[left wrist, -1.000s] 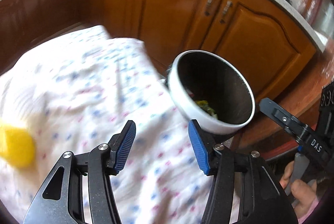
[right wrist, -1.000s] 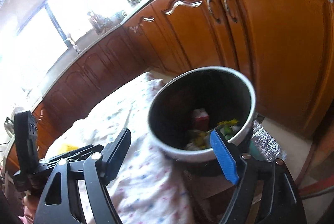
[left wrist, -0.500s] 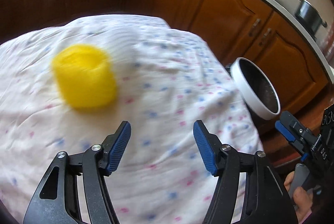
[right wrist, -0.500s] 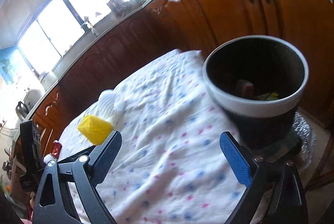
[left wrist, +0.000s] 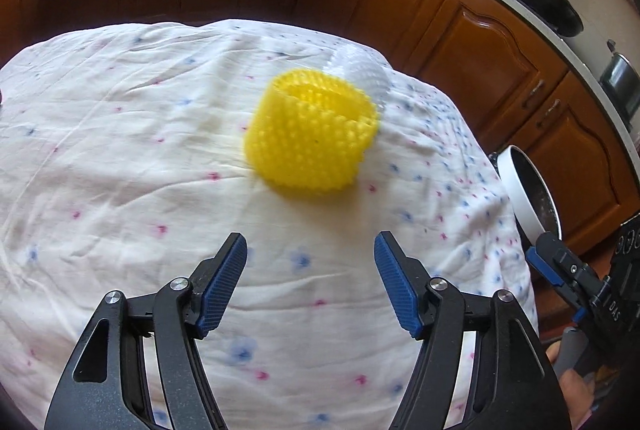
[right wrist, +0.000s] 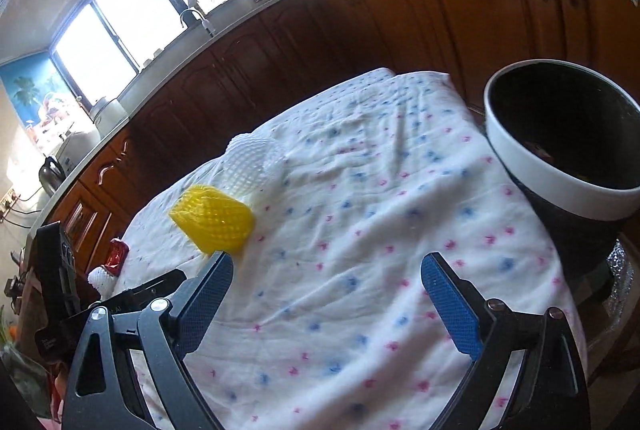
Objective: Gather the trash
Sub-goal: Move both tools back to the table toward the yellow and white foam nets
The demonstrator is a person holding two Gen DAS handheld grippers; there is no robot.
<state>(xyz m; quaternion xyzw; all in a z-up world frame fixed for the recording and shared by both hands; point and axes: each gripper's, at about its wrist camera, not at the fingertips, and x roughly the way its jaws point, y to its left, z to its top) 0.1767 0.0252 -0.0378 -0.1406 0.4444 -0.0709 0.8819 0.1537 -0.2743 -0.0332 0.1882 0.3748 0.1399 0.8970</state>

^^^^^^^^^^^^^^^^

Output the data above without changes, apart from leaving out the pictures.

[left wrist, -1.000s] 
[right wrist, -1.000s] 
[left wrist, -0.500s] 
[right wrist, -0.500s] 
[left wrist, +0.000s] 
[right wrist, +0.000s] 
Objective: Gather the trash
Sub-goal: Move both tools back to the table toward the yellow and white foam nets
The demonstrator is a person holding two Gen DAS handheld grippers; there is no robot.
<state>(xyz m; quaternion xyzw; all in a z-up world frame fixed for the recording and shared by both hands; point and axes: each gripper's, at about its wrist camera, not at the fingertips, and x roughly the way its jaws point, y to its left, z to its top) 0.1767 0.0252 -0.0378 -0.1406 0.4444 -0.0709 0.8819 0.1537 -0.2743 -0.0332 0.1882 0.3748 0.1399 0.8970</state>

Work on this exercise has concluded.